**What you will do**
Exactly as they appear below, repeat the lines from the one with "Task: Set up" through the one with "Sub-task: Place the", and no others.

━━━━━━━━━━━━━━━━

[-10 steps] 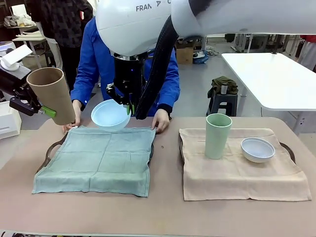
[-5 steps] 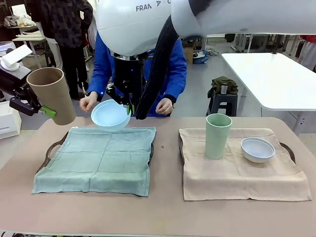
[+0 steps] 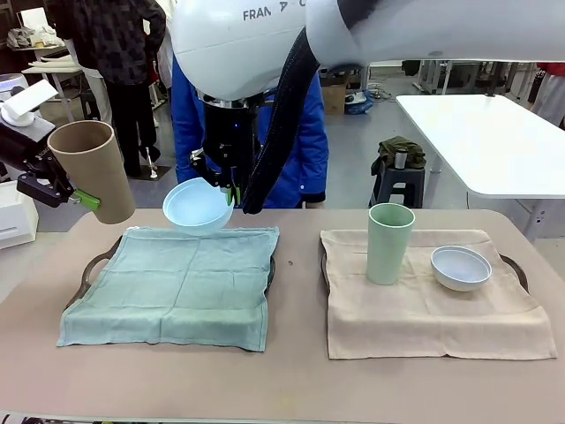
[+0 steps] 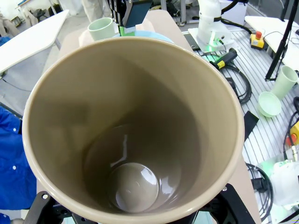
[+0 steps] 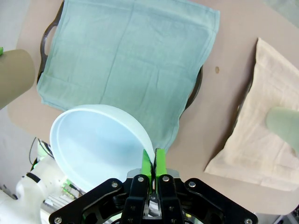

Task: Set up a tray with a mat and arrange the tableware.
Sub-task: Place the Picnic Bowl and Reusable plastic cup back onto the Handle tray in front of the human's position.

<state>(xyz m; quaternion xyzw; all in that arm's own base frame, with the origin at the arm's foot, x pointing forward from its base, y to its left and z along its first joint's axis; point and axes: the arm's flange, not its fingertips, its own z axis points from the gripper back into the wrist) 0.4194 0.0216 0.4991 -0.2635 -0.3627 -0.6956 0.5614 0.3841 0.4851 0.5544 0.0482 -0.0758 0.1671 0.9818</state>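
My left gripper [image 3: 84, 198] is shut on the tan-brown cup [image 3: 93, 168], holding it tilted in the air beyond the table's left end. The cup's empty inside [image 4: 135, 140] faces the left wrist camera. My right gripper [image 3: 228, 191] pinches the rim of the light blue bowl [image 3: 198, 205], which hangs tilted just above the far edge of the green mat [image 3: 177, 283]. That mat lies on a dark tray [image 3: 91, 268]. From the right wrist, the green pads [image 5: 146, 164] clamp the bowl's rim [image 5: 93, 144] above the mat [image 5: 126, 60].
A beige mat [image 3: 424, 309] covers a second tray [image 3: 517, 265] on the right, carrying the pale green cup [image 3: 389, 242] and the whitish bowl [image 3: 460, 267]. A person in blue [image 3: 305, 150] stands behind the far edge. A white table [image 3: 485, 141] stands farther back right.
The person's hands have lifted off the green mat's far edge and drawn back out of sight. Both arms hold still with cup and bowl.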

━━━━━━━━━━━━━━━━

**Answer box**
Task: Set up a tray with a mat and arrange the tableware.
Sub-task: Place the Picnic Bowl and Reusable plastic cup back onto the Handle tray in front of the human's position.

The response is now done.